Medical schools absolutely want to expand, they make tons of money and have many applicants who are qualified and willing to pay. The problem is there aren't enough residency seats. If there were more med school grads without expanding residences many competent graduates would go unmatched.
Right, but then half of all med students apply only to derm residency or other lucrative and competitive field with nice hours, leaving us in the situation we are in now where 18% of all emergency med department residencies went unmatched: https://www.aliem.com/mismatch-unfilled-emergency-medicine-r...
There was rampant expansion of emergency medicine residency spots in the prior years without an associated increase in demand for new EM docs. People noticed the market there and chose to go elsewhere. Also, the unfilled positions are also the low quality ones where your education would be questionable (linked article mentions corporate owned which imo is a red flag).
Emergency med has decent flexibility in terms of hours. The problem was Covid and remote work reduced infections and accidents and heart attacks, and they lost turf to physician assistants manning urgent care centers.
Not during residency, and I have not idea what the second part has to do with the match going underfilled. Are you saying med students saw this phenomena and decided emergency med was best left to PAs, and did not apply to match?

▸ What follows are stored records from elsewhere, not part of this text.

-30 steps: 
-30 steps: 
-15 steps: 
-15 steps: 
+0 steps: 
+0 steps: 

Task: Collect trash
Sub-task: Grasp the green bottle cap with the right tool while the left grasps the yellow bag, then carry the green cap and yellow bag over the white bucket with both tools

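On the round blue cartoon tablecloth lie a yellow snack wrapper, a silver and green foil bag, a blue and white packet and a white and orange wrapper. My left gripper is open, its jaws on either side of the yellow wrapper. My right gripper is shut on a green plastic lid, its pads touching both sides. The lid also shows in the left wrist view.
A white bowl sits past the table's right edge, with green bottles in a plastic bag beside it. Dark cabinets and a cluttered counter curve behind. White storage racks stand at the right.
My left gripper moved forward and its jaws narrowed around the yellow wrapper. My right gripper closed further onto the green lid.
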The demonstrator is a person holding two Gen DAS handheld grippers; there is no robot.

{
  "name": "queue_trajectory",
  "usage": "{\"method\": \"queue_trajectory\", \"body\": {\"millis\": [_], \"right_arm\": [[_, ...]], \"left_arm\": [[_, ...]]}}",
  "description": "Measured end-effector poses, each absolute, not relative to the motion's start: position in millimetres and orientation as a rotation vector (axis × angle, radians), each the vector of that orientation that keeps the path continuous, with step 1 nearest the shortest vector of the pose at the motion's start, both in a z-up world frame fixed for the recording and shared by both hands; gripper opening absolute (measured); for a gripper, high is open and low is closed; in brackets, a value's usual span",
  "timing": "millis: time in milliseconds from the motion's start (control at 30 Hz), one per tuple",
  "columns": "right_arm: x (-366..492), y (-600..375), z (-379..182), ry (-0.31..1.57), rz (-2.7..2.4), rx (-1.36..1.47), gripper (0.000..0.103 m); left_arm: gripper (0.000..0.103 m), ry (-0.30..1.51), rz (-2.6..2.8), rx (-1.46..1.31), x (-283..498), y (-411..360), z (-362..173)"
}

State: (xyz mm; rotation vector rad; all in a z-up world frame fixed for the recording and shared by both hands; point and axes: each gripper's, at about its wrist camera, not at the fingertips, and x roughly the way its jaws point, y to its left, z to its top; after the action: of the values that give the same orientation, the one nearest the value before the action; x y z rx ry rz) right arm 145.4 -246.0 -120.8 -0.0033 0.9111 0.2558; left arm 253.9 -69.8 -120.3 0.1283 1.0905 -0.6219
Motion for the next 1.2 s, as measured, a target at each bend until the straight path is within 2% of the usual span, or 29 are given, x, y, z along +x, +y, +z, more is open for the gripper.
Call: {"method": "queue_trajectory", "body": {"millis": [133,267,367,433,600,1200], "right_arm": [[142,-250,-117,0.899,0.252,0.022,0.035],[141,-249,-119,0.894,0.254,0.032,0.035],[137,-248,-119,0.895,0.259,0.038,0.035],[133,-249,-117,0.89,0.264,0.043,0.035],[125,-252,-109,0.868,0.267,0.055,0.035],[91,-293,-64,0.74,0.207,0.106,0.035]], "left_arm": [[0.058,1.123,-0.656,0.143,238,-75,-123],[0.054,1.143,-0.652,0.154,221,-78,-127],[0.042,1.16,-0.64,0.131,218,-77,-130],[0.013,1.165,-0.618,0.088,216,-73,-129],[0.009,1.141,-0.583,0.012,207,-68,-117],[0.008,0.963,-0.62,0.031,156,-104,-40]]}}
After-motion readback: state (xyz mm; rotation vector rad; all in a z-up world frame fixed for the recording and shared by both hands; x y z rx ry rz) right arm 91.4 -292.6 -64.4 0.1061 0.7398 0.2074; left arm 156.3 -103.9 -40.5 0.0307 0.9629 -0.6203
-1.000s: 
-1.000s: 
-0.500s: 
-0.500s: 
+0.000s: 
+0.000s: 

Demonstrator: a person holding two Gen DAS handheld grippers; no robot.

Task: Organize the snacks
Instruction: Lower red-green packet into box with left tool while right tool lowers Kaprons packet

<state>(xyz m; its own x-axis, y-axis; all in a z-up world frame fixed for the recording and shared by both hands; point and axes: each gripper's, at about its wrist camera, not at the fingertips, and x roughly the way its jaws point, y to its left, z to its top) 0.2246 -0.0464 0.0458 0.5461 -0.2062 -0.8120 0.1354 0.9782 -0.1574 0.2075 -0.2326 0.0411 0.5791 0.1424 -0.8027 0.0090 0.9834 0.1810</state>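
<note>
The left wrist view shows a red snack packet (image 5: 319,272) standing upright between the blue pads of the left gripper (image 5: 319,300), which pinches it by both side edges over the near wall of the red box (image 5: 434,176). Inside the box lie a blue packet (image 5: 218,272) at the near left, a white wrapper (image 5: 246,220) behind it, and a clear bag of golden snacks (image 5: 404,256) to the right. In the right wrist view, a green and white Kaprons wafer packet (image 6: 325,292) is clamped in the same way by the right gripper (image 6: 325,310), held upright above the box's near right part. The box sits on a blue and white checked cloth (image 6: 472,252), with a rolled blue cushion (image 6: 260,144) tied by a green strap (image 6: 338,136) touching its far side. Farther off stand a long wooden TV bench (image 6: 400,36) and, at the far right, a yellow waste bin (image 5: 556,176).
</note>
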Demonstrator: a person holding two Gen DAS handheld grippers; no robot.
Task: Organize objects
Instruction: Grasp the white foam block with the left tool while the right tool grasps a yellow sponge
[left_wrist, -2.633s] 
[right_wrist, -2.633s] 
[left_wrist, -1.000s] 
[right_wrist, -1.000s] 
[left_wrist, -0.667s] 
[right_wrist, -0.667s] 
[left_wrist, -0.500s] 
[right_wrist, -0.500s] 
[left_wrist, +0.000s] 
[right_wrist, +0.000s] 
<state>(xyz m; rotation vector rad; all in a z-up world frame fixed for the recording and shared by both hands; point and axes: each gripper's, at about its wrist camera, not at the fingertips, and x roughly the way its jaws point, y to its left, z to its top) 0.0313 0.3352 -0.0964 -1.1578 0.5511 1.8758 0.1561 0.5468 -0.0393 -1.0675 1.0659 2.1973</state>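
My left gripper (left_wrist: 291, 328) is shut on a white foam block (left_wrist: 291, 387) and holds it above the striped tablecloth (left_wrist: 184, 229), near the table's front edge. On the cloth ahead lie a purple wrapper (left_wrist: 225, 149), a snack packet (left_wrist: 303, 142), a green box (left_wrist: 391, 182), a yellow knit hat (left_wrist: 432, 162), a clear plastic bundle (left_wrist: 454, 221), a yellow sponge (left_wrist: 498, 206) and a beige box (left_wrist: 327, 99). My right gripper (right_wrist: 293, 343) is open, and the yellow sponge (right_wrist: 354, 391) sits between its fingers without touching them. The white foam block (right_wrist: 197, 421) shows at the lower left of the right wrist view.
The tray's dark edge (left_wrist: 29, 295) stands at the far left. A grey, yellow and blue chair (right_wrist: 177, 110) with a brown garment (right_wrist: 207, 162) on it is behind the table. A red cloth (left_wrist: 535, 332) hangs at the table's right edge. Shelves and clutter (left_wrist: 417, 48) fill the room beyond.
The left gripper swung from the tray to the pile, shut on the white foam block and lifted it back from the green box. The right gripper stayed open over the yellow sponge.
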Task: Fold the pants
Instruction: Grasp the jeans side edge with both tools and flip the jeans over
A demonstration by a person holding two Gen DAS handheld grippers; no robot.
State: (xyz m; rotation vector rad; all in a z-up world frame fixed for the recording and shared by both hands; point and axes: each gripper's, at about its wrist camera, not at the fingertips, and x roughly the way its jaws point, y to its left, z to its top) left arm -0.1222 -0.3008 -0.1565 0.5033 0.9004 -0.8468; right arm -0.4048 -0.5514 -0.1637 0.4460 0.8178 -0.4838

What I heard was emergency departments suffered brutally during covid, and that has had a chilling effect on anyone wanting to go into it. The med students matching now were all rotating through departments during covid.
yes, there are periodic oversupply and undersupply of various medical specialties (just like oil, labor, money, real estate agents), and medical students do react and choose accordingly. ER was hot for a while, and radiology was not so hot for a few years after 2008. Now surprisingly radiology has held up despite AI fears, because of baby boomers starting to get cancer, and ER is down, because private equity went nuts investing in urgent care centers before covid.
The person i was responding to said that residency spots are the bottle neck, and not medical school spots. While residency spots have not kept pace with population growth also, the medical student spots are a much worse bottle neck. Specialties have their own periodic undersupply and oversupply, but that was not the topic of discussion in the post i was responding to.
Now, I don't know how you would ever include people who don't apply. I mean there are 5 million americans of age every year, so i guess that's a denominator.
what's a all time match high ? The number of spots and students ? Yeah, so ? The concern was that the number isn't high enough, and where the bottleneck is.
The real answer to why doctors in america earn so much, is that everyone in america earns so much. If you compare doctor to median salaries in the us, vs. doctor to median salaries in europe, maybe its not so different ?
> the medical student spots are a much worse bottle neck.
No, they are absolutely not. About 5% of medical school graduates do not placed into a residency program. There's a slew of Caribean medical schools that take only US based students. They have about a 20% non-placement rate.
Med schools have a lot more flexibility in slots. Once established, it's far easier to increase class size by 10% than it to get 10% more residency slots.